■ **How to complete this task**: One exact copy of the listing, minus the images, is the required answer.

[[ Supplied material, beginning ]]

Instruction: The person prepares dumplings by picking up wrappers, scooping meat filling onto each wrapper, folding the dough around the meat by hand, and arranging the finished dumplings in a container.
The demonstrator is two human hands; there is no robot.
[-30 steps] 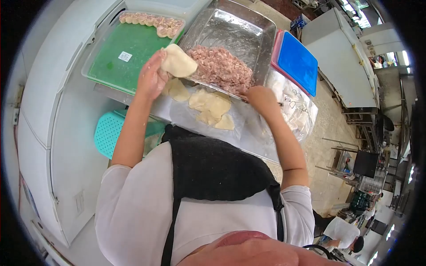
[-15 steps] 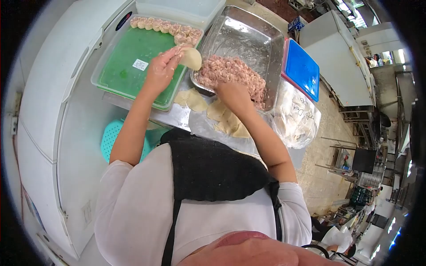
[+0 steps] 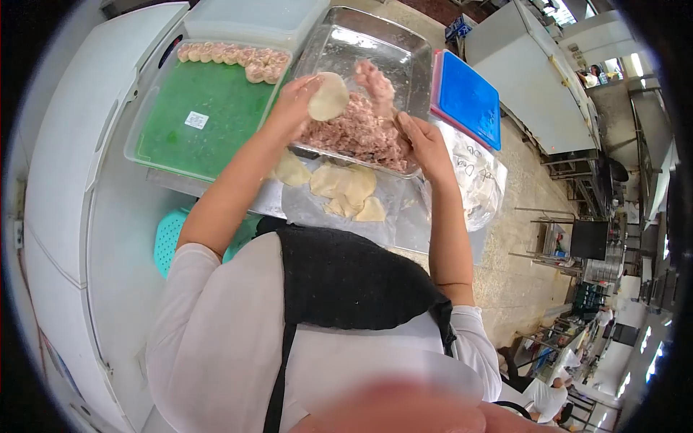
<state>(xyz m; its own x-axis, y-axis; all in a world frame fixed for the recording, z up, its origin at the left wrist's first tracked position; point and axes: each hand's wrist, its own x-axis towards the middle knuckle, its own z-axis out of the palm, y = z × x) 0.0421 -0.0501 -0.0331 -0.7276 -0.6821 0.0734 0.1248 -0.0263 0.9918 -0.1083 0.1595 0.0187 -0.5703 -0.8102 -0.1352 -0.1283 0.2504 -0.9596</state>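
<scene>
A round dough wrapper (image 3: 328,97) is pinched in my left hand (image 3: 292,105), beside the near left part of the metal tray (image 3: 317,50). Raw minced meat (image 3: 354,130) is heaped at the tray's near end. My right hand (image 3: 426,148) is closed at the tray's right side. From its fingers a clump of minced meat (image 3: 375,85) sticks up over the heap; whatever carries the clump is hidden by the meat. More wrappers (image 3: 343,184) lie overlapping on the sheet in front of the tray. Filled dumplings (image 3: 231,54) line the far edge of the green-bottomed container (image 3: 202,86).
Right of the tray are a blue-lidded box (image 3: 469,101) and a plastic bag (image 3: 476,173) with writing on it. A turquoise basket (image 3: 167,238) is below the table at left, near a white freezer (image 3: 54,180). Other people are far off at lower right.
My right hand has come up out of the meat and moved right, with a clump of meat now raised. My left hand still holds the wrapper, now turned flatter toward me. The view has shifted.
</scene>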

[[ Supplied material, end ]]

■ **Result**:
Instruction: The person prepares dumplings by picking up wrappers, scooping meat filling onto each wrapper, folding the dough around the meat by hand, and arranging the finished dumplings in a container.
The demonstrator is two human hands; there is no robot.
[-30 steps] 
[-15 steps] 
[+0 steps] 
<state>(xyz m; its own x-axis, y-axis; all in a world frame fixed for the recording, z up, its origin at the left wrist's first tracked position; point and axes: each hand's wrist, its own x-axis towards the middle knuckle, its own z-axis out of the palm, y = z × x) 0.0421 -0.0501 -0.0331 -0.7276 -0.6821 0.0734 0.1248 -0.0263 0.9918 -0.1083 0.1595 0.0187 -0.5703 -0.8102 -0.1352 -0.1283 0.2504 -0.9596</state>
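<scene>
A round dough wrapper (image 3: 328,97) is pinched in my left hand (image 3: 292,105), beside the near left part of the metal tray (image 3: 317,50). Raw minced meat (image 3: 354,130) is heaped at the tray's near end. My right hand (image 3: 426,148) is closed at the tray's right side. From its fingers a clump of minced meat (image 3: 375,85) sticks up over the heap; whatever carries the clump is hidden by the meat. More wrappers (image 3: 343,184) lie overlapping on the sheet in front of the tray. Filled dumplings (image 3: 231,54) line the far edge of the green-bottomed container (image 3: 202,86).
Right of the tray are a blue-lidded box (image 3: 469,101) and a plastic bag (image 3: 476,173) with writing on it. A turquoise basket (image 3: 167,238) is below the table at left, near a white freezer (image 3: 54,180). Other people are far off at lower right.
My right hand has come up out of the meat and moved right, with a clump of meat now raised. My left hand still holds the wrapper, now turned flatter toward me. The view has shifted.
</scene>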

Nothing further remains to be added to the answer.